For this exercise, return all the data exactly as it stands.

COLLECTED MATERIAL »
---
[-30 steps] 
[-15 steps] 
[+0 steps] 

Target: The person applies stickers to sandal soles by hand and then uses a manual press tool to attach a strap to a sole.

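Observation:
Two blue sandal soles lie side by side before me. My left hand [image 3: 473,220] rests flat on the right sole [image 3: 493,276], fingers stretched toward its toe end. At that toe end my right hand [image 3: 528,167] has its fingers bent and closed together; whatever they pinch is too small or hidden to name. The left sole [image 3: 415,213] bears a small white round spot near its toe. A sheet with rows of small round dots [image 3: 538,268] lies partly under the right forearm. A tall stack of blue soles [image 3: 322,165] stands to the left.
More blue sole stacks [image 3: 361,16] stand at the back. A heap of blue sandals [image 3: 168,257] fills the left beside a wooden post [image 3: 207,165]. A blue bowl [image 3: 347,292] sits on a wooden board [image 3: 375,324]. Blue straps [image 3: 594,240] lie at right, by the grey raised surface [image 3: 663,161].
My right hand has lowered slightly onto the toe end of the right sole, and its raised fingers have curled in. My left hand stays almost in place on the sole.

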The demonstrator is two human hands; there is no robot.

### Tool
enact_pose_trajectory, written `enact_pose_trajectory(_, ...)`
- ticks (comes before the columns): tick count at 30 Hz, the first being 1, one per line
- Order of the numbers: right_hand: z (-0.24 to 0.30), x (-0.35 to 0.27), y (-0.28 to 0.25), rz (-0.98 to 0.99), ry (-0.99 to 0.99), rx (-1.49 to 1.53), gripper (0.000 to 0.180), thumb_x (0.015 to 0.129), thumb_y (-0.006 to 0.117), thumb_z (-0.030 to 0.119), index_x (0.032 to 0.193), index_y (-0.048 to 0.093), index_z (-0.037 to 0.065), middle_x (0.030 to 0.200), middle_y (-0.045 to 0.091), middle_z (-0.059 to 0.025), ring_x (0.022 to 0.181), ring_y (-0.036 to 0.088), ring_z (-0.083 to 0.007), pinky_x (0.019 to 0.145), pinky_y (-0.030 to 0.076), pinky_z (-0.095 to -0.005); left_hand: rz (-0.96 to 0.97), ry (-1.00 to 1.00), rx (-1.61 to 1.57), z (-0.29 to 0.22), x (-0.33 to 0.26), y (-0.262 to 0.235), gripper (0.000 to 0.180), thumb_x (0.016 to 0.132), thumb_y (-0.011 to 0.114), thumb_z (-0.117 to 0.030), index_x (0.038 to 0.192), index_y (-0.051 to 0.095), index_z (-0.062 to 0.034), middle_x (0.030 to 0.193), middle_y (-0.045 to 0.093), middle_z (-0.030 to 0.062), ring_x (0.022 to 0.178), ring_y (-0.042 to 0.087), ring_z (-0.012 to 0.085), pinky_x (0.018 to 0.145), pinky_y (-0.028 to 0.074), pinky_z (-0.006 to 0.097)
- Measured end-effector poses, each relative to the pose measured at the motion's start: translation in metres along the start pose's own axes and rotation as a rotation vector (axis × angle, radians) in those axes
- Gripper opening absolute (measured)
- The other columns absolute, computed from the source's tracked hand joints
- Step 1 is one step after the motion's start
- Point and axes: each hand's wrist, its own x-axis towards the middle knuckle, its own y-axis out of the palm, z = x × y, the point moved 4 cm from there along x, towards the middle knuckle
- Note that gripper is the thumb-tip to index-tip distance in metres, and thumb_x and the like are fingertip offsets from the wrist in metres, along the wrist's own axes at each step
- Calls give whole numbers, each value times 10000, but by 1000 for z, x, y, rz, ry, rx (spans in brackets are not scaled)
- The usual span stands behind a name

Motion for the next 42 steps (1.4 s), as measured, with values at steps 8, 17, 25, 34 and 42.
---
YOUR SOLUTION »
[-30 steps] 
[-15 steps] 
[+0 steps] 

Target: The person applies stickers to sandal soles by hand and then uses a manual press tool to attach a strap to a sole.

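Observation:
Two blue sandal soles lie side by side before me. My left hand [image 3: 473,220] rests flat on the right sole [image 3: 493,276], fingers stretched toward its toe end. At that toe end my right hand [image 3: 528,167] has its fingers bent and closed together; whatever they pinch is too small or hidden to name. The left sole [image 3: 415,213] bears a small white round spot near its toe. A sheet with rows of small round dots [image 3: 538,268] lies partly under the right forearm. A tall stack of blue soles [image 3: 322,165] stands to the left.
More blue sole stacks [image 3: 361,16] stand at the back. A heap of blue sandals [image 3: 168,257] fills the left beside a wooden post [image 3: 207,165]. A blue bowl [image 3: 347,292] sits on a wooden board [image 3: 375,324]. Blue straps [image 3: 594,240] lie at right, by the grey raised surface [image 3: 663,161].
My right hand has lowered slightly onto the toe end of the right sole, and its raised fingers have curled in. My left hand stays almost in place on the sole.
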
The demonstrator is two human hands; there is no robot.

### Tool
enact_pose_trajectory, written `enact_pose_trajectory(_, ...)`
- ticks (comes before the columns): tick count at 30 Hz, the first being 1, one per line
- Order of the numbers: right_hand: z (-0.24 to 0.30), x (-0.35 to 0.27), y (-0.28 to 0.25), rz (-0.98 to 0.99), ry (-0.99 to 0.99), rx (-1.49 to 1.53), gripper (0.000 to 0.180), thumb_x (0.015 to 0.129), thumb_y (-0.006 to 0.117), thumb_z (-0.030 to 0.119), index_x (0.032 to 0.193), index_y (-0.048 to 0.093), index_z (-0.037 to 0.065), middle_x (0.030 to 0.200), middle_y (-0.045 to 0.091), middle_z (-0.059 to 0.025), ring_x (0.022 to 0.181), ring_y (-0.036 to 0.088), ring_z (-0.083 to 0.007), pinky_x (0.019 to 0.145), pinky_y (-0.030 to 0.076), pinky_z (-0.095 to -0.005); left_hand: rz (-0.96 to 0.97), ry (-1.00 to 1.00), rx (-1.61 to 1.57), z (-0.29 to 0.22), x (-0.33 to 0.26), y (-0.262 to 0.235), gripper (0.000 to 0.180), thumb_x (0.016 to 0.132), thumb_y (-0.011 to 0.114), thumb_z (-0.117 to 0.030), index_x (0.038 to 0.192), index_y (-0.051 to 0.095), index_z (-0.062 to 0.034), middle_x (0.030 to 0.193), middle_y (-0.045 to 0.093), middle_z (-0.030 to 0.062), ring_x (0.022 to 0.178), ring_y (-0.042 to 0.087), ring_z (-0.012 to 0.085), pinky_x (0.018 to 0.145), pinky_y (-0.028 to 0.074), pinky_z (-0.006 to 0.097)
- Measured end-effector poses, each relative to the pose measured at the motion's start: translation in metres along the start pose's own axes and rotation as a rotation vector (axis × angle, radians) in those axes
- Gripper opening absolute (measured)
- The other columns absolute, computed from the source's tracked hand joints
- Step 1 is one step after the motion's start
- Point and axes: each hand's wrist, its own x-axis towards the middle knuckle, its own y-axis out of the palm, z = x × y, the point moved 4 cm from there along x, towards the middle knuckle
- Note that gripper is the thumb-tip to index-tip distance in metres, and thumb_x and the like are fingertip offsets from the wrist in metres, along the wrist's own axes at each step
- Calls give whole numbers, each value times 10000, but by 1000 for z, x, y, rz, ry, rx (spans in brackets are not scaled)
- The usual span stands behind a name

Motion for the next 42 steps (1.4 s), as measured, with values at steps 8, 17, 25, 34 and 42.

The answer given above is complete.